ASSIGNMENT: An exact transcription of the lines below, from the first through the one containing "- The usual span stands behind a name", is the only output wanted.

Segment Open

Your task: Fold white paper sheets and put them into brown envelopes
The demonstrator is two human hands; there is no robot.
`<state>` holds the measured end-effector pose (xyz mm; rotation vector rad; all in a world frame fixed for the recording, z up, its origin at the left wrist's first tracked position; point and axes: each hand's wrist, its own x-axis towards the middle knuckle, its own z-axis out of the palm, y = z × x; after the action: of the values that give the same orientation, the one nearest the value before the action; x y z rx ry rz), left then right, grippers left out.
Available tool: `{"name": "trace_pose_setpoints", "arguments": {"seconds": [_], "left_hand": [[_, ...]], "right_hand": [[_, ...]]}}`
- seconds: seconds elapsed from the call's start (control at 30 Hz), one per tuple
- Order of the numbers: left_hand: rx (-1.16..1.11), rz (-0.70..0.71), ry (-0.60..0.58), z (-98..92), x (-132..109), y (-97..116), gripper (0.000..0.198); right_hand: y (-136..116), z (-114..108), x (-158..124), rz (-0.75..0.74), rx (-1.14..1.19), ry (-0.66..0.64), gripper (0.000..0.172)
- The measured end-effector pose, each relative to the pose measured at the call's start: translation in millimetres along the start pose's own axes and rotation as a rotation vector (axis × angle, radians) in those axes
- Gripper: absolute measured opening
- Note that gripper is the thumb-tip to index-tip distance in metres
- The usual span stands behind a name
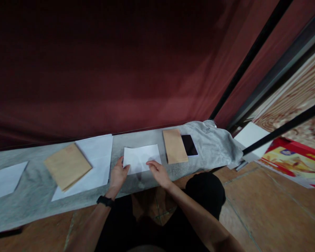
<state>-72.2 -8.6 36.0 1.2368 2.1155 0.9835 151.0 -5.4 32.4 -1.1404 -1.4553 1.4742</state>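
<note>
A white sheet of paper [141, 156], which looks folded, lies on the grey cloth in front of me. My left hand [118, 173] is closed on its left edge, thumb on top and the other fingers along the side and partly hidden. Over the near right corner of the paper is my right hand [159, 174], its fingers stretched out and touching the upper surface. To the right is a brown paper envelope [175, 146], partly covering a dark-screened tablet [189, 145]. On the left, another brown envelope [67, 166] rests on larger white sheets [98, 157].
Grey cloth [36, 196] covers the long narrow bench, bunched at its right end. More white paper [6, 180] lies far left. A dark red curtain [120, 87] hangs behind. Black poles [248, 63], a white board [253, 140] and a red-yellow printed box [295, 161] stand at right.
</note>
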Motion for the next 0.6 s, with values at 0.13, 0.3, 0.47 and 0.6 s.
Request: {"name": "trace_pose_setpoints", "arguments": {"seconds": [0.13,0.3,0.47,0.6], "left_hand": [[0.050,0.157,0.155,4.9,-10.7,0.9,0.054],[0.215,0.586,-0.062,36.8,-16.8,-0.8,0.046],[0.399,0.736,-0.360,65.0,-0.2,1.3,0.055],[0.447,0.769,-0.337,69.4,20.7,4.3,0.058]], "right_hand": [[12.7,4.0,-0.8,-0.294,-0.625,0.071,0.045],[38.4,12.7,-2.2,-0.335,-0.891,0.080,0.055],[48.6,14.8,0.8,-0.366,-0.906,0.091,0.053],[45.8,16.2,-0.8,-0.362,-0.909,0.114,0.053]]}}
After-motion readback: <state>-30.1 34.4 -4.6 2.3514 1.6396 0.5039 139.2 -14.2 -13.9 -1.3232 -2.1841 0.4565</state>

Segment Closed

ANSWER BELOW:
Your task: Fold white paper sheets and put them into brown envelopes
The demonstrator is two human hands; there is no robot.
`<state>` holds the measured end-effector pose (xyz mm; rotation vector rad; all in a world frame fixed for the recording, z up, its origin at the left wrist's first tracked position; point and axes: each hand's wrist, its own x-axis towards the middle knuckle, its own z-axis out of the palm, y = z × x; after the action: of the values that give the same orientation, the one nearest the value before the action; x y z rx ry rz), left then right, grippers left out.
Available tool: `{"name": "trace_pose_setpoints", "arguments": {"seconds": [_], "left_hand": [[_, ...]], "right_hand": [[_, ...]]}}`
- seconds: seconds elapsed from the call's start (control at 30 Hz), one per tuple
- Order of the numbers: left_hand: rx (-1.16..1.11), rz (-0.70..0.71), ry (-0.60..0.58), z (-98..92), x (-132..109), y (-97..116), gripper (0.000..0.198); right_hand: y (-136..116), z (-114..108), x (-158..124), rz (-0.75..0.74), rx (-1.14..1.19), ry (-0.66..0.64), gripper (0.000..0.172)
- The measured end-effector pose, each relative to the pose measured at the call's start: translation in millimetres along the start pose's own axes and rotation as a rotation vector (axis × angle, radians) in those axes
- Gripper: absolute measured opening
- Note that gripper is the thumb-tip to index-tip distance in metres
- The usual span stands behind a name

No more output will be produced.